La zucchificazione

di Paolo Greci

La manovra è reale, il paese anche. Questo è il primo risultato sensibile dell’esecutivo Monti a tre settimane dal giorno delle pistole fumanti. Della manovra in sé – per la quale rimando all’articolo del Verruti – già si è detto molto e tanto ancora si dirà. Quanto agli effetti della manovra, ve ne sono di lampanti e interessanti sul piano non solo delle lettere da scrivere a Babbo Natale ma anche su quello delle previsioni politiche per il futuro.

Da un lato, in uno degli atti economici più strategici che si siano mai visti nell’ultimo decennio, ecco che i sindacati si uniscono, i partiti trasversalmente condannano gli aumenti delle tasse mirati al loro corpus elettorale definito con formula brillante “I soliti noti” (digerendo il maggiore gettito solo per paventato senso di responsabilità nazionale) e gli italiani di ogni fascia sociale propongono contro-soluzioni per non far pesare il tutto sulle spalle dei più deboli. Situazione interessante dal punto di vista della coesione in questi giorni dove la parola “Occupy” è un prestito sempre più prolifico nella creazione di formule da battaglia sociale.

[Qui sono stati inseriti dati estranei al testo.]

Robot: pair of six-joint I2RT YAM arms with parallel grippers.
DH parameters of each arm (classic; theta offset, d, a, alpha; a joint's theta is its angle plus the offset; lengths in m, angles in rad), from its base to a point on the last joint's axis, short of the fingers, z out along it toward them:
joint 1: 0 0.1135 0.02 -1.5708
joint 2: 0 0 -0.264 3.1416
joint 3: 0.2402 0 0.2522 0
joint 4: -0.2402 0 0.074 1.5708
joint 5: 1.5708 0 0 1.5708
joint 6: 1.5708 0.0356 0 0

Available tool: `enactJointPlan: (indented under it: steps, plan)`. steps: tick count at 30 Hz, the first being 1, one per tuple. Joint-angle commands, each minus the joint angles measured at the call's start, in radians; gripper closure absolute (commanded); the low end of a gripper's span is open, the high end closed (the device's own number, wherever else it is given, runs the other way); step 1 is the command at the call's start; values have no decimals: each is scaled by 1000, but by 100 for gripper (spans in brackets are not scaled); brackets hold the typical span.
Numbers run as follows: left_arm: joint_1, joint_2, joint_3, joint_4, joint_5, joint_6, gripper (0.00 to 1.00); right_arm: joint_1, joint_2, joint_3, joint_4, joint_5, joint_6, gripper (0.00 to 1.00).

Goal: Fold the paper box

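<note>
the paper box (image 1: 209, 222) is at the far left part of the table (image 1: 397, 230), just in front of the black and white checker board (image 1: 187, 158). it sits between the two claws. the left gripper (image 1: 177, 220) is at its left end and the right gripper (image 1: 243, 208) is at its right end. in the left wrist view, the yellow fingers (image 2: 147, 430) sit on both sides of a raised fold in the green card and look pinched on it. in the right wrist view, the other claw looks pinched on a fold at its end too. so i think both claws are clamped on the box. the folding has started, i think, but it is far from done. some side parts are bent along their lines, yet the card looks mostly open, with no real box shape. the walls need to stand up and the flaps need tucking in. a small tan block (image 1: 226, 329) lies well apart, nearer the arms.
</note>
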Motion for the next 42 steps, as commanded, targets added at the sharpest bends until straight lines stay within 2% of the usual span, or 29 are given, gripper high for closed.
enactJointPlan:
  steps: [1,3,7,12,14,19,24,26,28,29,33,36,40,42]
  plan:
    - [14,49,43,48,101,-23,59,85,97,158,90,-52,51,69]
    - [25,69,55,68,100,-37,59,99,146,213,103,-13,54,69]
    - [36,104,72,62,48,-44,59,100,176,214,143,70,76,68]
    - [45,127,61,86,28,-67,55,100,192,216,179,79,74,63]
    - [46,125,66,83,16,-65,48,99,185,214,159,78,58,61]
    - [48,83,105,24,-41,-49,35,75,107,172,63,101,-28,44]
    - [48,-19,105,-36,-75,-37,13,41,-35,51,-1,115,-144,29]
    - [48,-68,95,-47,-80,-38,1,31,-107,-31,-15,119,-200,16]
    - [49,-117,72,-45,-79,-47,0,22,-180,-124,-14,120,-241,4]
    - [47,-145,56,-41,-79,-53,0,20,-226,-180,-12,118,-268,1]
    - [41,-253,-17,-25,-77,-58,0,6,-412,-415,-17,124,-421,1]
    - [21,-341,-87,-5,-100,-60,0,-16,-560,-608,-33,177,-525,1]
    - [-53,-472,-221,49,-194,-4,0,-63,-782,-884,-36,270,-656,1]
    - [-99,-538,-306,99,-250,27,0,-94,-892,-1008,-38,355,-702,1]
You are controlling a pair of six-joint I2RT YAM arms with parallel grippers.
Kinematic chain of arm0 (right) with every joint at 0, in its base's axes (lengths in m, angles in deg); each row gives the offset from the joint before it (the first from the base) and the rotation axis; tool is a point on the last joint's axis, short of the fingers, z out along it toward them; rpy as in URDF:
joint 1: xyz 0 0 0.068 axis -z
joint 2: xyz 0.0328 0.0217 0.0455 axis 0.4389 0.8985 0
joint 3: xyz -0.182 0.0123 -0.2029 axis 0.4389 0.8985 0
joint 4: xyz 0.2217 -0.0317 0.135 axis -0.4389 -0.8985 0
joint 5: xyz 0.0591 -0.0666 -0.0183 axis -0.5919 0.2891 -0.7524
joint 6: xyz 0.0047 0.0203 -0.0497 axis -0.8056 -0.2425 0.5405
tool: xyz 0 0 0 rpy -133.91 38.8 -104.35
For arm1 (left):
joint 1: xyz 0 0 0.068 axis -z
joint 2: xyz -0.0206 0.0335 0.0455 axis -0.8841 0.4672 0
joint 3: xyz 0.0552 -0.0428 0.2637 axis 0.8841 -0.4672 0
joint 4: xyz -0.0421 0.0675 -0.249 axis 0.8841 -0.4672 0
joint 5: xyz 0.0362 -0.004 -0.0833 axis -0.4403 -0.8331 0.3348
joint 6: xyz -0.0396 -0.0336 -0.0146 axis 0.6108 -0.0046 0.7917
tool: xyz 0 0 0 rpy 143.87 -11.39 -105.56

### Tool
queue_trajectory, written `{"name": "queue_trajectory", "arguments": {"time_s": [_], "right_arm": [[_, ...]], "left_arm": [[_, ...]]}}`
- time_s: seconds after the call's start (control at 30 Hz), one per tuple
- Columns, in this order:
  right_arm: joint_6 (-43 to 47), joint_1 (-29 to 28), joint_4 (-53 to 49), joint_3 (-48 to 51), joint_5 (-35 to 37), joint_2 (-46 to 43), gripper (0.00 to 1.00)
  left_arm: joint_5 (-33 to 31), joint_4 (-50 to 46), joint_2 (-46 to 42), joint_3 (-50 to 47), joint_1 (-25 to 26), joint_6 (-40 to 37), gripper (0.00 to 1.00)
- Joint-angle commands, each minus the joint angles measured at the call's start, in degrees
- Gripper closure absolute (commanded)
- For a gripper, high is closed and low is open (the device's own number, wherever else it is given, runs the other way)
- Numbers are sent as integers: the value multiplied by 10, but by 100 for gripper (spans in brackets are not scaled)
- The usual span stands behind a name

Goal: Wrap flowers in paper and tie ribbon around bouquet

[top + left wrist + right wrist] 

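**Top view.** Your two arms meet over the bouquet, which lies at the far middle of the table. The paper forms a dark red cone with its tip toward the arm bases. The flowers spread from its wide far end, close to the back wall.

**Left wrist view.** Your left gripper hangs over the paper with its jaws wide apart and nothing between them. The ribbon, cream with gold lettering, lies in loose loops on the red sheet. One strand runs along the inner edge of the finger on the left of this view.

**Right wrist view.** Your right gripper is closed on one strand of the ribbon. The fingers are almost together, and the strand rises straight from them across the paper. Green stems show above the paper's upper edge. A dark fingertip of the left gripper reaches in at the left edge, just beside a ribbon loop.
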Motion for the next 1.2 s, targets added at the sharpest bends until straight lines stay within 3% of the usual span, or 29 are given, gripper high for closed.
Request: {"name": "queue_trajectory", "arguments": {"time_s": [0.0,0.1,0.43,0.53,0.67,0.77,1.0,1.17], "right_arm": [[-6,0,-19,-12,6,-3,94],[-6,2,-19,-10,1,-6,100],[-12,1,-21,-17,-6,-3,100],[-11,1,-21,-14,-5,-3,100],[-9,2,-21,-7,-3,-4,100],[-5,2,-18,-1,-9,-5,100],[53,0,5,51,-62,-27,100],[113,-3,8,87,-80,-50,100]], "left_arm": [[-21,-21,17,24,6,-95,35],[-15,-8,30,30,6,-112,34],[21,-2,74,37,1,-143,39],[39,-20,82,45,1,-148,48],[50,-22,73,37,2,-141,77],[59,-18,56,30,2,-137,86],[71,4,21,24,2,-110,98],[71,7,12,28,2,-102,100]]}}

Dall’altro il premier Monti e il suo esecutivo iniziano la loro opera apostolica di spiegazione della manovra, tatticamente ineccepibile nell’obiettivo di calmare e rassicurare i mercati e l’Eurozona, particolarmente fibrillanti specie in questi ultimi giorni autunnali del Belgio. Il varo delle nuove misure economiche haavuto il discreto esito di rendere più affabile Elsa Fornero – delle cui lacrime evidentemente non riusciremo più a dimenticarci – e meno taciturno Mario Monti, esibitosi in operazioni di glossa di fronte ad un Bruno Vespa sempre più straniante nel ruolo di macchietta di se stesso ma che, perlomeno, riguadagna credito e credibilità in vista dell’arrivo dei prossimi ospiti (situazione curiosa vista la scelta della Rai di non trasmettere la conferenza stampa post-approvazione manovra da parte del Consiglio dei Ministri).

Un terzo esito, al momento in fieri, è che anche il nostro premier sta diventando reale. Gli si chiedeva, apparentemente, di non diventare un politico: sia i cittadini stanchi che i politici consumati gli chiedevano di rimanere au-dessus de la mêlée. Ma forse, parallela, correva da parte dei partiti che gli garantiscono questa maggioranza record una richiesta sotterranea diversa, quando non opposta: che il suo esecutivo diventasse una sorta di quarto polo, utile grimaldello in vista delle elezioni previste al più tardi per il 2013. Monti, non uno stolto, sa che a far politica si diventa politici e che si subiscono le responsabilità politiche, specie quando c’è di mezzo il tanto amato popolo. Esporsi dunque diventa decisivo e fissare un elettorato lo diventa altrettanto. Ed è, aspetto non secondario, l’unico metodo per sanare quel mismatch, quel grosso malinteso tra il reale Mario Monti e la figura del Monti creata dalla carta stampata, il disegno di una vergine da palcoscenico che va protetta dalla tentazione. Citare la saggezza della mamma – per tutti figura di grande risparmiatrice in periodi di crisi sempre utili per rinsaldare i valori fondamentali – è un ottimo passo per convincere un elettorato riottoso ma sensibile al lessico moralizzante. Ma è anche un importante passo verso la zucchificazione, la riduzione del tecnico al partitico, con conseguente perdita dell’aura: quando i cittadini realizzeranno ciò l’effetto Monti – la fiducia quasi incondizionata in lui ricevuta in virtù dello stato di necessità proveniente da Eurolandia – sarà svanito e non più rimediabile.